Entre as razões porque o admirávamos estava o fato de que Cyro foi um constante e incansável professor: de medicina, de psiquiatria, de psicologia, de psicanálise, de saúde mental. Professor sem cátedra, sem título, sem salário, sem concurso formal ao magistério universitário, mas vencendo galhardamente os sucessivos passos de sua carreira brilhante e mantendo-se sempre atento, ativo, participante, inquieto.

A partir de 1960, foi professor do Instituto de Psicanálise da Sociedade de Porto Alegre, coordenando seminários teóricos de quase todas as matérias e supervisões coletivas. Recordo vivamente sua maneira de abordar o material clínico, ilustrando a interpretação de um sonho com um gesto longo e uma gostosa expressão gauchesca, o que fazia os alunos sorrirem, ao mesmo tempo que fixavam com nitidez o simbolismo subjacente. Mesmo depois de ter-se afastado da atividade regular dos seminários, em meados da década de 80, Cyro continuou a participar das atividades do Instituto, analisando candidatos, supervisionando casos, realizando entrevistas de seleção, enfim, contribuindo com sua presença, muitas vezes silenciosa, mas sempre disponível e pronta para uma intervenção oportuna e de irrecusável bom senso. Ouvir suas opiniões na Comissão de Ensino do Instituto de Psicanálise era presenciar a reafirmação desse contínuo exercício do magistério, agora depurado de formalidades, com aquela capacidade de ir direto ao cerne de uma questão que se observa nos velhos sadios em que a experiência e o conhecimento da natureza humana dão origem à sabedoria.

Já é parte de nossa história a forma como ocorreu a formatura de Cyro e de Mário Martins, assim descrita por ele , em 1993: "... sobreveio a clássica disputa entre a casaca e o linho branco. Houve pleito renhido. Venceu o linho branco. Para Mário e para mim pouco importava a preferência da turma por este ou aquele trajo para a cerimônia solene. Total, contávamos mesmo era com nosso terninho puído, já cansado de guerra. Assim, não por modéstia nem por birra contra os colegas, com os quais nos dávamos muito bem, mas por absoluta necessidade, colamos grau na secretaria da Faculdade. Presentes: os dois formandos e o diretor, o velho Sarmento. Acho que o juramento hipocrático foi rabonado, porque o ato foi brevíssimo. Descemos a escadaria da Faculdade, caminhamos cem metros juntos, nos despedimos e cada um agarrou seu rumo". Esse momento e os sucessivos encontros entre os dois colegas, nos anos seguintes, foram plasmando o caráter de uma Sociedade e da Psicanálise em nosso meio.

Mas o detalhe que quero destacar é que, revendo o Arquivo de Atas da Faculdade de Medicina da UFRGS, encontrei uma correção a essa lembrança de Cyro: não só o juramento hipocrático foi feito por cada um, como ainda Sarmento Leite concluiu a cerimônia com as palavras que então eram usadas: "Lêde e meditai as obras do Pae da medicina. Regule-se vossa vida pela dele e os homens cobrirão de bênçãos vossos nomes. Ide. Podeis exercer e ensinar a medicina". É possível que essa recomendação final, de alguma forma, tenha-se gravado na mente dos dois amigos. Ambos não só exerceram mas ensinaram com toda a generosidade que lhes era peculiar. Cyro, em particular, difundiu a psicanálise com graça , simplicidade e permanente fidelidade ao pensamento freudiano. Nesse trabalho lento, longo e paciente, nessa incansável exposição dos temas psicanalíticos, era o professor em ação, procurando compartilhar as descobertas que o haviam encantado como jovem médico e que nunca cessaram de receber seu afetuoso reconhecimento.

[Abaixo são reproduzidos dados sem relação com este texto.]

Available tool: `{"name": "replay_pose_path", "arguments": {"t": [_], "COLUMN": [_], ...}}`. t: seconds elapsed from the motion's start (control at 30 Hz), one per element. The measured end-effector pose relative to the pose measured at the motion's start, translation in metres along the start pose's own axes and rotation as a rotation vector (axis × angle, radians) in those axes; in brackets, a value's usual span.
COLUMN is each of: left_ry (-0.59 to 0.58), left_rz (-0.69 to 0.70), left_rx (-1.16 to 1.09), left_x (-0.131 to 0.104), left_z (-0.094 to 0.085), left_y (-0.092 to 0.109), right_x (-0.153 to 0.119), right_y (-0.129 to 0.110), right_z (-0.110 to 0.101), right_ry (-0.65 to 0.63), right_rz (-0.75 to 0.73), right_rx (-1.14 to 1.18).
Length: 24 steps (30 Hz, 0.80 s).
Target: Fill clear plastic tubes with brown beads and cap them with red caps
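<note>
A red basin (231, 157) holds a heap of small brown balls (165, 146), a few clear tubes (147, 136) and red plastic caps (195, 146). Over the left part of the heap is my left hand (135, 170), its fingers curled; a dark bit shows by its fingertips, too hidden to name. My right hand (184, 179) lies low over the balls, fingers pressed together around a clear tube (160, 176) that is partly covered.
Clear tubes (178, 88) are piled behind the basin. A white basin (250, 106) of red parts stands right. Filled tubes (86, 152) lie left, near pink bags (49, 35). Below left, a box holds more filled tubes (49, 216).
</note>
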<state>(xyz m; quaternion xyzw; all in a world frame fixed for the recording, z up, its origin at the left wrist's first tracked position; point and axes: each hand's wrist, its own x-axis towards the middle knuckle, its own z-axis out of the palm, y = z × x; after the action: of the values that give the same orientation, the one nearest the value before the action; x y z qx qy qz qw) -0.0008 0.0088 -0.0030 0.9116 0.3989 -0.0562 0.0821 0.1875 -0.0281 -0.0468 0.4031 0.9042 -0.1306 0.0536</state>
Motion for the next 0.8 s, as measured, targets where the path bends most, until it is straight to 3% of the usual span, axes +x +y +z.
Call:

O período final de sua vida foi também conduzido com a mesma dignidade e altivez, sua última lição. Lembrando-o agora, em tantas situações e momentos, em conversas privadas em seu gabinete forrado de livros, ou em encontros sociais ou institucionais, penso na primeira vez em que o vi: foi no Salão Nobre da antiga Faculdade de Medicina, no velório de Paulo Guedes ( em fevereiro de 1969), Cyro proferiu a oração fúnebre, concluindo-a com uma frase que hoje, aplicada a ele, sintetiza os sentimentos dos que fomos seus alunos, colegas e amigos: "Glória a ti, Cyro Martins, que soubeste viver".